For the data below, give again exactly the lines from the one containing "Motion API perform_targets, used" through the one containing "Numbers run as", both ends included, and no others.

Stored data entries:
--*--
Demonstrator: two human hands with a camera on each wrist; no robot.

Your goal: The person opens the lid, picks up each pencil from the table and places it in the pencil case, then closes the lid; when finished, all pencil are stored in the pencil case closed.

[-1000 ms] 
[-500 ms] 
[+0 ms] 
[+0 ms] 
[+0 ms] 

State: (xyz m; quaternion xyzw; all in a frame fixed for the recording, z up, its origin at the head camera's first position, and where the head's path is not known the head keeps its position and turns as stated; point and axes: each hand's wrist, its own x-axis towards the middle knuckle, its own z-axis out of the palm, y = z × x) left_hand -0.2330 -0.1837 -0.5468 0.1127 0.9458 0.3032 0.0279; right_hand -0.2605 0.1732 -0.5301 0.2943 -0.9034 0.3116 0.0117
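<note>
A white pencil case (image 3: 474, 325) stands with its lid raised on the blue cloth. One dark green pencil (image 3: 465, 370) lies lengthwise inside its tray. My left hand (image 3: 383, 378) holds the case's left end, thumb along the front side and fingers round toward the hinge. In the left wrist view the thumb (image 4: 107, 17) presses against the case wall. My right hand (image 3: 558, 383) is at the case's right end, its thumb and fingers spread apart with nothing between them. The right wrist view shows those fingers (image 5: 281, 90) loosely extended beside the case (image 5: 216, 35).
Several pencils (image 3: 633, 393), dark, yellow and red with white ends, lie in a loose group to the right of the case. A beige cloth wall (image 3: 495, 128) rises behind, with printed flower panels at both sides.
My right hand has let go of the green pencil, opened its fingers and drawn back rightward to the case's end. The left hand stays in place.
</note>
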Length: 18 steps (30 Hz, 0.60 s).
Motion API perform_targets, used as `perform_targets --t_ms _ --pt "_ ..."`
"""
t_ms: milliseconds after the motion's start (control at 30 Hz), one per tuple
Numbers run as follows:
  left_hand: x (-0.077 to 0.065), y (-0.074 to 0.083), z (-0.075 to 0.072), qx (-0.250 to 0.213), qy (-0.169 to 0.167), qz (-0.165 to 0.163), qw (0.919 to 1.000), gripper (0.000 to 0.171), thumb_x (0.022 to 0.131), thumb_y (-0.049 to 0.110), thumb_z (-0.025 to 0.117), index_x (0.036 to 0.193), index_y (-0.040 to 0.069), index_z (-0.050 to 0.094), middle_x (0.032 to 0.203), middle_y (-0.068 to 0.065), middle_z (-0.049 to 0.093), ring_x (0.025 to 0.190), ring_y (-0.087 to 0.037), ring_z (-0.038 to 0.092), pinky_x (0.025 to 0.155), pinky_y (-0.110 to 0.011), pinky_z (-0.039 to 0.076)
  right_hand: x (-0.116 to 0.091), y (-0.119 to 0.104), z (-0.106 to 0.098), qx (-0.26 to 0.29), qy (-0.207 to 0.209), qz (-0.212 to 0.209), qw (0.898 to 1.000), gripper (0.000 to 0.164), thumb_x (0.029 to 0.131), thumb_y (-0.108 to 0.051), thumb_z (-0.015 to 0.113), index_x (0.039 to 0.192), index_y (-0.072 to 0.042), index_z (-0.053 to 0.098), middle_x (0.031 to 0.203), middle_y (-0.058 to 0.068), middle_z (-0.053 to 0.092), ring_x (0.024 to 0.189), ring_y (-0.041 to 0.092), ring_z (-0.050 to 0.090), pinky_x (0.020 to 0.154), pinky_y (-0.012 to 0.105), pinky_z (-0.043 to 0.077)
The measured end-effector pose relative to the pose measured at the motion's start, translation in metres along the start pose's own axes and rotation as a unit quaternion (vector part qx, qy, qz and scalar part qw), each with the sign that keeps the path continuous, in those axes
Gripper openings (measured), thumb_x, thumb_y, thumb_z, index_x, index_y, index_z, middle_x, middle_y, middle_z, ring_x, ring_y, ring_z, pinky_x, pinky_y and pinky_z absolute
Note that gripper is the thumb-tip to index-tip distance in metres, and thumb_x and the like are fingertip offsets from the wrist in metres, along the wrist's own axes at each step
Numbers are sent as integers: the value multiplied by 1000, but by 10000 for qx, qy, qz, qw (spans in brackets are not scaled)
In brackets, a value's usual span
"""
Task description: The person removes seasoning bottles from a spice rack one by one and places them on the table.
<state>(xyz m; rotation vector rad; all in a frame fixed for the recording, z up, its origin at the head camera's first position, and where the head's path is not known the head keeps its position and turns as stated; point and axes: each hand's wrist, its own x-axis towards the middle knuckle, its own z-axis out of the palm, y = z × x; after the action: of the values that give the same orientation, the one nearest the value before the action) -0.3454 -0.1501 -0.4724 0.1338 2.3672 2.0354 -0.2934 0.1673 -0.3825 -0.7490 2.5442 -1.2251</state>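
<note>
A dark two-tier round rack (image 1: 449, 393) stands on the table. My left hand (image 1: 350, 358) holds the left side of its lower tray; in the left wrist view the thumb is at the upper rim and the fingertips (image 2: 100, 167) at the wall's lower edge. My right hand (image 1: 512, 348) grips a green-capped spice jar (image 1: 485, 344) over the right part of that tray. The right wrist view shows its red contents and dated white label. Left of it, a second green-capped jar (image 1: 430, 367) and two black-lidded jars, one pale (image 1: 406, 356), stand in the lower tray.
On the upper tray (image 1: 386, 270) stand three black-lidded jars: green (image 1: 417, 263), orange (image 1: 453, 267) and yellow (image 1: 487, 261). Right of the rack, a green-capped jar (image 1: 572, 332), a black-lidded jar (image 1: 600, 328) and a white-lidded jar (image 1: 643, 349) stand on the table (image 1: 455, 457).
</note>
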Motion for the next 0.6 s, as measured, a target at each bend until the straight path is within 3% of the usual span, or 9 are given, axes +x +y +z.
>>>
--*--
— Exercise response —
Motion API perform_targets, used as `perform_targets --t_ms _ --pt "_ ..."`
"""
t_ms: milliseconds after the motion's start (control at 30 Hz), one per tuple
Numbers run as follows:

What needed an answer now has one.